» Task to complete: With the material below, print exactly the lines between the line holding "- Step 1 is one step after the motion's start" and the line holding "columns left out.", inclusive. Add nothing else.

» Supplied records:
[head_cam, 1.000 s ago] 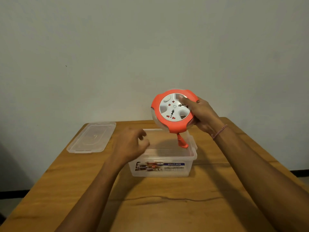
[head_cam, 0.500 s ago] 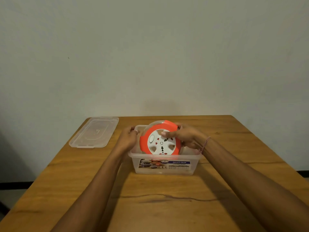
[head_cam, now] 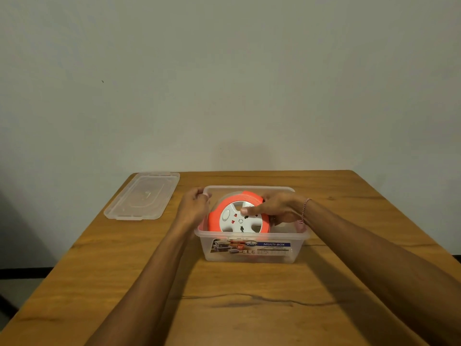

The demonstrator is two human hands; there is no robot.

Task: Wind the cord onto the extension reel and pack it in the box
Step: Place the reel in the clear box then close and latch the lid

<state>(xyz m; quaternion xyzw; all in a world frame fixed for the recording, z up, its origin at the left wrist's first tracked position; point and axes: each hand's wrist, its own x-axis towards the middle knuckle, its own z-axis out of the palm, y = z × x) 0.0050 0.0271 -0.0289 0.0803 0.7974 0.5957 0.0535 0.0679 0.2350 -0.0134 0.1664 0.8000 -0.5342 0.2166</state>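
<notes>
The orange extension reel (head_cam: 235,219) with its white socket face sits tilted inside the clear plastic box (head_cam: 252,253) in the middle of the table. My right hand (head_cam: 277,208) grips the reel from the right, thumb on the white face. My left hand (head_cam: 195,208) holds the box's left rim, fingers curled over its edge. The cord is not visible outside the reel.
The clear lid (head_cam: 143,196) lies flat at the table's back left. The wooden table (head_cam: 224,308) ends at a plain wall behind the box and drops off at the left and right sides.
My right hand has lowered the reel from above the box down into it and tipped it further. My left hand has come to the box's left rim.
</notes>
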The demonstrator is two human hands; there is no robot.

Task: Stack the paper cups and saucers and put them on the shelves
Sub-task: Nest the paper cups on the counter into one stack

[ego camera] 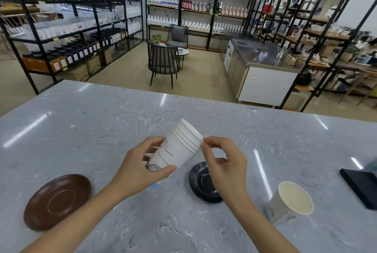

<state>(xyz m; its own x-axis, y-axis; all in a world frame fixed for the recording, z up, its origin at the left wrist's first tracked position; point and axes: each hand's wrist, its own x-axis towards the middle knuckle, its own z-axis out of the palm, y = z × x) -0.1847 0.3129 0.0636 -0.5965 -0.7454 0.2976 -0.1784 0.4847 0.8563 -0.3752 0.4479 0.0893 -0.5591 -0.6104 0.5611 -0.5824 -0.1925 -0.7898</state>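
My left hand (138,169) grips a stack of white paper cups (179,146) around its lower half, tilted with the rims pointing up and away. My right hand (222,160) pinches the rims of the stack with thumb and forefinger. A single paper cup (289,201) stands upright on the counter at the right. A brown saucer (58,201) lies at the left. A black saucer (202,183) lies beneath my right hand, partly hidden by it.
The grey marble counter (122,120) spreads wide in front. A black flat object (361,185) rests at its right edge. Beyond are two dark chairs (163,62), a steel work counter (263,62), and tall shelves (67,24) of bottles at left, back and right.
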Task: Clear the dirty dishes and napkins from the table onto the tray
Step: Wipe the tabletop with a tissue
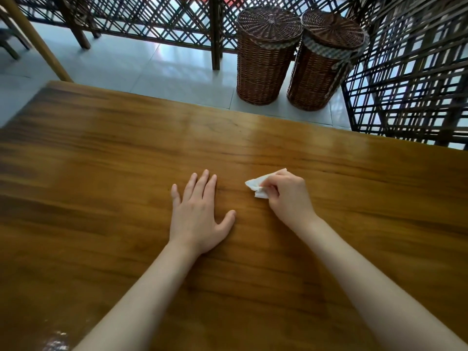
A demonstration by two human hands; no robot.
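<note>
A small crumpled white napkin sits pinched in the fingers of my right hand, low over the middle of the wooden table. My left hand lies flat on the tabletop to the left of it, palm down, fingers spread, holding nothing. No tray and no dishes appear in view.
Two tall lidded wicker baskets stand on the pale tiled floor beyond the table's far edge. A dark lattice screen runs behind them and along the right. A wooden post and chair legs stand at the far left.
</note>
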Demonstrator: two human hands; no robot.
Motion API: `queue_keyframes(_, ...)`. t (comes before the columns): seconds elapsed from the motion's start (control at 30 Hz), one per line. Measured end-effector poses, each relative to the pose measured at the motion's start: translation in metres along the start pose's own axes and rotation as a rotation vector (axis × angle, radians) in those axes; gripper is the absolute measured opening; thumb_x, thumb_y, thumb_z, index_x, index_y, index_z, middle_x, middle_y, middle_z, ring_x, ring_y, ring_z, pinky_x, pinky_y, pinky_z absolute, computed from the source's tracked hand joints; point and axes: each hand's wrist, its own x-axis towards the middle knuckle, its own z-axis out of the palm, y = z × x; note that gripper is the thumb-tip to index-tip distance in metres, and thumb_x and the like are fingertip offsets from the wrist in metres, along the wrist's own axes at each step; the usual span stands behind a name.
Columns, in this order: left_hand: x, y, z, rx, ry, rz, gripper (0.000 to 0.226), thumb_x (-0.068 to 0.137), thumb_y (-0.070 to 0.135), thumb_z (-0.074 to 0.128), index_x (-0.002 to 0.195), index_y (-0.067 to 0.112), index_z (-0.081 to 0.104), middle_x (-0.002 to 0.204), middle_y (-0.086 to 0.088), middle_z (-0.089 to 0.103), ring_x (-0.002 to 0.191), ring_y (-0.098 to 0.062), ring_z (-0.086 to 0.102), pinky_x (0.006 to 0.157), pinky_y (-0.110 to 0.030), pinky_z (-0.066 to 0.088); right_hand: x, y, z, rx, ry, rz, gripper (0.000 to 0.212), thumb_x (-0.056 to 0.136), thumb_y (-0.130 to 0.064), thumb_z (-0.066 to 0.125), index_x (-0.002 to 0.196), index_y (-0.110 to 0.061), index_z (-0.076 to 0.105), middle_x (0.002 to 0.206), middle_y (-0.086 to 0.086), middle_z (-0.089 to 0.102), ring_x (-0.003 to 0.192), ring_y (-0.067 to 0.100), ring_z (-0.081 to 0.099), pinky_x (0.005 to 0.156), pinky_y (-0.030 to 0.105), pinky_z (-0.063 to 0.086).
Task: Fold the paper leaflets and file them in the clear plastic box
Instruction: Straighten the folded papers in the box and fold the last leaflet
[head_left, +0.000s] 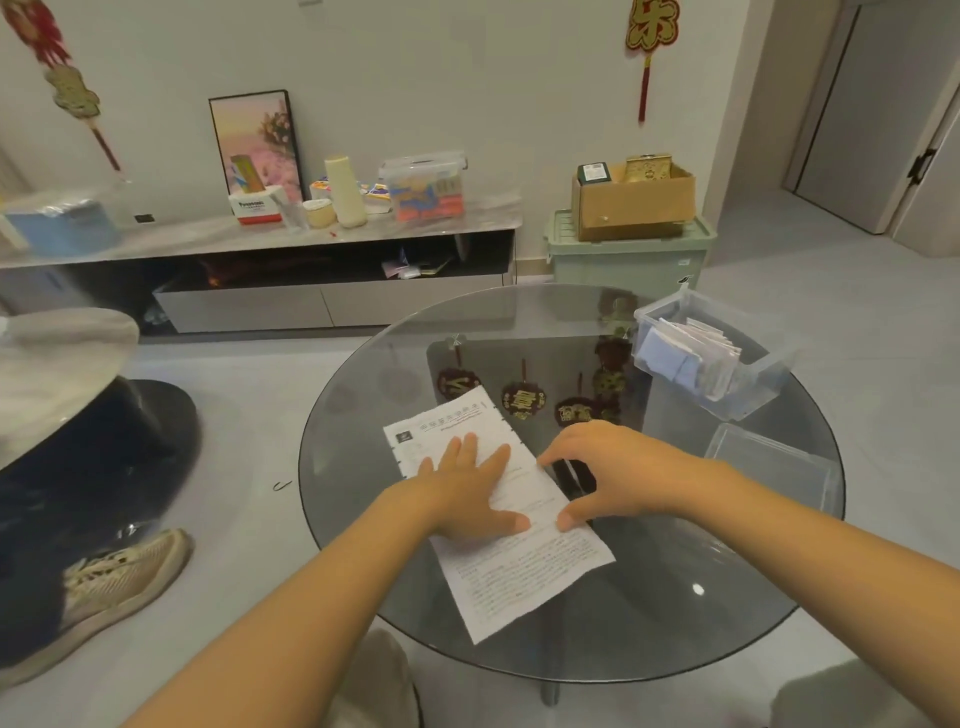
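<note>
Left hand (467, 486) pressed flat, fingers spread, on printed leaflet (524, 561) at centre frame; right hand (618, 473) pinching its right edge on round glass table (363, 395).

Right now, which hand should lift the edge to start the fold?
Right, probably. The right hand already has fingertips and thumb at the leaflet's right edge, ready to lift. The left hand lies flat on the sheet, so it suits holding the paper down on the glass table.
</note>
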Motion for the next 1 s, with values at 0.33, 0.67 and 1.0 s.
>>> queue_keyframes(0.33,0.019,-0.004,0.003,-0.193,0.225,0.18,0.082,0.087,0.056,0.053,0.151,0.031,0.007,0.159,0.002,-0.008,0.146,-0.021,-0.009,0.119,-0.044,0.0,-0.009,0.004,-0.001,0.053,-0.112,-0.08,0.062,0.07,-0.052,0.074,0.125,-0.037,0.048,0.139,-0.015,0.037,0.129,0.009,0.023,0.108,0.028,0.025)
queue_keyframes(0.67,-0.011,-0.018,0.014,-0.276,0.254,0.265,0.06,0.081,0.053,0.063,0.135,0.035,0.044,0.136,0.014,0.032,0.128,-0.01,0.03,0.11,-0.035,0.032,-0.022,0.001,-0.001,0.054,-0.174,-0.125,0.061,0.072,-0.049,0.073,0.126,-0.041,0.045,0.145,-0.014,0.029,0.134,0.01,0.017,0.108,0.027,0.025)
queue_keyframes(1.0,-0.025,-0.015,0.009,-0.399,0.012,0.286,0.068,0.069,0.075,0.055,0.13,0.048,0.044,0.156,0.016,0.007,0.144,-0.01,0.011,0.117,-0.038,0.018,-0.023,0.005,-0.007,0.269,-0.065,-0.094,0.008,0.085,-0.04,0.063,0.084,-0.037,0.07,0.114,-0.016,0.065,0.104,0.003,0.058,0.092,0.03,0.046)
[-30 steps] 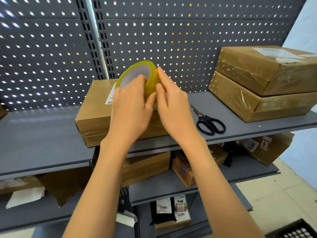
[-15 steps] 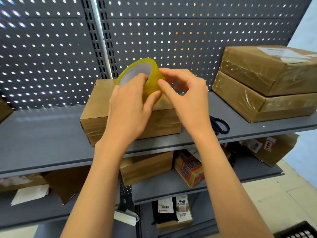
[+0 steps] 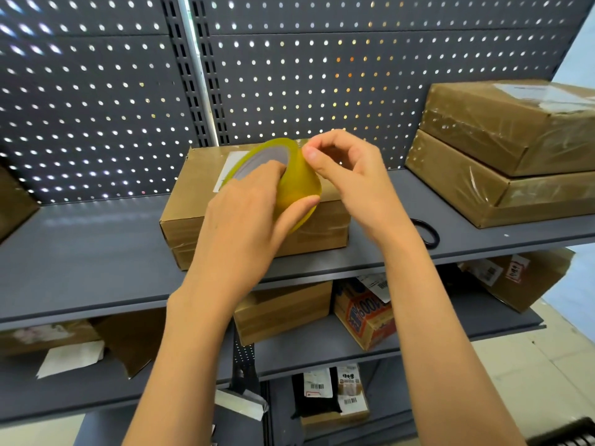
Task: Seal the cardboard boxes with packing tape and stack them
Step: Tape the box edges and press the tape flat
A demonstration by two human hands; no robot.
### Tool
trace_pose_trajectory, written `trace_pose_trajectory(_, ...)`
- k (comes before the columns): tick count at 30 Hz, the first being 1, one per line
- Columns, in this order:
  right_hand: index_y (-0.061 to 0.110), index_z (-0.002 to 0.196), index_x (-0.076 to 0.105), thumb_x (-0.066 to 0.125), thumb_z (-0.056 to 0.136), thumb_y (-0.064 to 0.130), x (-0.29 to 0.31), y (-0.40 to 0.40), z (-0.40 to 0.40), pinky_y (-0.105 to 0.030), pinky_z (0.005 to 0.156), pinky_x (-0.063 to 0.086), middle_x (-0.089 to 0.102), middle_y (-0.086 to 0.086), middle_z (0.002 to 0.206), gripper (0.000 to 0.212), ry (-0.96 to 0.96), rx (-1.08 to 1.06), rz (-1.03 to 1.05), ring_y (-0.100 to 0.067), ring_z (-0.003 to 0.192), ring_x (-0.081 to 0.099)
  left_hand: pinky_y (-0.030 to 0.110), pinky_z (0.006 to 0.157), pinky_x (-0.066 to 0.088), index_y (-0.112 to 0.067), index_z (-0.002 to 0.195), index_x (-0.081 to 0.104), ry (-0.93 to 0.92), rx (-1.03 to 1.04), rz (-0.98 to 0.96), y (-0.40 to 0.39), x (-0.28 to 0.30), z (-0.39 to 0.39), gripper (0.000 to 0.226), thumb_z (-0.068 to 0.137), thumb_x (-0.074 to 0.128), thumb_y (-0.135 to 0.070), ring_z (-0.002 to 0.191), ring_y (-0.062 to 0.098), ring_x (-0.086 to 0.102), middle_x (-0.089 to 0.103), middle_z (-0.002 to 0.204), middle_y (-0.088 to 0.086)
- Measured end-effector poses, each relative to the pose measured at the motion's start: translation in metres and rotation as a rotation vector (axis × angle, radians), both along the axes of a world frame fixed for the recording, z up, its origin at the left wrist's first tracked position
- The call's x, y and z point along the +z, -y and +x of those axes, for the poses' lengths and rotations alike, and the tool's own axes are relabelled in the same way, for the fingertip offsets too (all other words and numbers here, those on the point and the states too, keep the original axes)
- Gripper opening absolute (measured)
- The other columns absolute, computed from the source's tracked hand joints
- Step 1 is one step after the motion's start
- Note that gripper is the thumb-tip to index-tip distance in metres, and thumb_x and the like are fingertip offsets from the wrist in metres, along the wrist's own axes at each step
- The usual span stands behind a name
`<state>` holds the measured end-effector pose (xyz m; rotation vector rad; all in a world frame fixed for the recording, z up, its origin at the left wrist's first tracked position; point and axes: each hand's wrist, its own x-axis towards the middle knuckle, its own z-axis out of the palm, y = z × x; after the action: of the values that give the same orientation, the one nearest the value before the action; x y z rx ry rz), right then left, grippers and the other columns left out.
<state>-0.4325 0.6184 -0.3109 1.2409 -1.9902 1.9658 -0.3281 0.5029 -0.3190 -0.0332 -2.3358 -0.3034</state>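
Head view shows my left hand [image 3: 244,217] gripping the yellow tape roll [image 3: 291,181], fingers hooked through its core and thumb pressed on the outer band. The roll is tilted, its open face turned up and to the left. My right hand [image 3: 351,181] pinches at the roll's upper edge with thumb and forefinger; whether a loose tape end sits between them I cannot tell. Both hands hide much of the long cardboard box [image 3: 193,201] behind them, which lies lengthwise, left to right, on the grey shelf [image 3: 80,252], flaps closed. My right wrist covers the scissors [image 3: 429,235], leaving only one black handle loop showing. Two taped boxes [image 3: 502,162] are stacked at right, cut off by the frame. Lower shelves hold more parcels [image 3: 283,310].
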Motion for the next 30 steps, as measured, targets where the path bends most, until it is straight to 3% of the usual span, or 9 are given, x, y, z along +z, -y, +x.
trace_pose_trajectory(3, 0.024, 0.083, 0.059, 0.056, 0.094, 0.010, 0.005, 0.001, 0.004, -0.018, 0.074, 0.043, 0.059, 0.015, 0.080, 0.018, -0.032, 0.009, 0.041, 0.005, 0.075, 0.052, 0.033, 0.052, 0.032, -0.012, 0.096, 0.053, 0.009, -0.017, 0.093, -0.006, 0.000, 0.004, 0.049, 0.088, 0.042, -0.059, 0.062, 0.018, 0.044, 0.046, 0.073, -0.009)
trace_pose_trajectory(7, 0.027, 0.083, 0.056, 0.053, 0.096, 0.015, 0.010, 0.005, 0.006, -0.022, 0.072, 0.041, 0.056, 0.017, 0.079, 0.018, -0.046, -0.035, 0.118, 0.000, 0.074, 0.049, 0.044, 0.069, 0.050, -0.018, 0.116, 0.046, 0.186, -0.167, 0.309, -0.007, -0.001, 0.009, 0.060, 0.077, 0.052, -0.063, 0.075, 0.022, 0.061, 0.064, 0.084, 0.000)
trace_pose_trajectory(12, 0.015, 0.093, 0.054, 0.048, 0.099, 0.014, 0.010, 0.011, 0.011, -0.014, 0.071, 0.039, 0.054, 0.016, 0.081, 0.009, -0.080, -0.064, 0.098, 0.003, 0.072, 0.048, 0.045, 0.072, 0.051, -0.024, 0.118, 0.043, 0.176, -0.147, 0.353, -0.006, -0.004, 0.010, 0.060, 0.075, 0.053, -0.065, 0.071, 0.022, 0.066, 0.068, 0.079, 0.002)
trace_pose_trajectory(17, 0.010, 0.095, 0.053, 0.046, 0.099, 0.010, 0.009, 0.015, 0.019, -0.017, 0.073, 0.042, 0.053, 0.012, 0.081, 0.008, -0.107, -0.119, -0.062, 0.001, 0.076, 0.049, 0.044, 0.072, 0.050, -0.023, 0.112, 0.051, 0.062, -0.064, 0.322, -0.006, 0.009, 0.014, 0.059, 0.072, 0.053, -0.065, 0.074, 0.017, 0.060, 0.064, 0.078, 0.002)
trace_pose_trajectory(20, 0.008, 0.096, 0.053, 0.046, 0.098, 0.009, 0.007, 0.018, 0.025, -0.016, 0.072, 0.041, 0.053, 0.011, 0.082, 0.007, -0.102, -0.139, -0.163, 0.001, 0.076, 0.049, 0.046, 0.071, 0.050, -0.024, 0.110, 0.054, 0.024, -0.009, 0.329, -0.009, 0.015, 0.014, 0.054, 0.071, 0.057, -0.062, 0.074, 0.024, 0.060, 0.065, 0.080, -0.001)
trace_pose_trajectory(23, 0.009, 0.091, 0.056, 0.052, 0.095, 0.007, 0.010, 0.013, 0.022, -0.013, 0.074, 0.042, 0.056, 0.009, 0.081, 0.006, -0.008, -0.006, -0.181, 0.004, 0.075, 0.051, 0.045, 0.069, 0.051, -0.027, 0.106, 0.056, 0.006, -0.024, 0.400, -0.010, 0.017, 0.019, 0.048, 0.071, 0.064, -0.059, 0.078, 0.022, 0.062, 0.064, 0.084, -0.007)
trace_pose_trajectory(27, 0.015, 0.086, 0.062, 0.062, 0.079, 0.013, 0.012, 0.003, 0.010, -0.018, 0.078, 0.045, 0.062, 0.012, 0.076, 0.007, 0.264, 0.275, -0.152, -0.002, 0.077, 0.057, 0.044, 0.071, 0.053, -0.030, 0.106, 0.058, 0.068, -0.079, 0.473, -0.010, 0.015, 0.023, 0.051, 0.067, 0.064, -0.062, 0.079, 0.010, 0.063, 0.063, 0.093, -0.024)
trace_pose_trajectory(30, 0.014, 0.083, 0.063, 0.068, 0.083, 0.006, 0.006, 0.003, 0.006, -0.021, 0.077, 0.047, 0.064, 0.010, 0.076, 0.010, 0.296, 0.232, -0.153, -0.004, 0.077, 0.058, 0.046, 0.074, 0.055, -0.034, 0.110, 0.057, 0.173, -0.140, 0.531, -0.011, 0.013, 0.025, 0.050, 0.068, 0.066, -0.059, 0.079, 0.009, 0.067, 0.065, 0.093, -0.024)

» Answer box:
- Step 1 is one step after the motion's start
- Note that gripper is the thumb-tip to index-tip distance in metres, and thumb_x and the like are fingertip offsets from the wrist in metres, along the wrist's own axes at each step
- The usual span stands behind a name
`<state>` holds the measured end-effector pose (xyz m; rotation vector rad; all in a world frame fixed for the recording, z up, its origin at the left wrist's first tracked position; point and axes: each hand's wrist, its own x-axis towards the middle knuckle, its own z-axis out of the palm, y = z × x; after the action: of the values that give the same orientation, the one nearest the value before the action; x y z rx ry rz), right then left, grippers and the other columns left out.

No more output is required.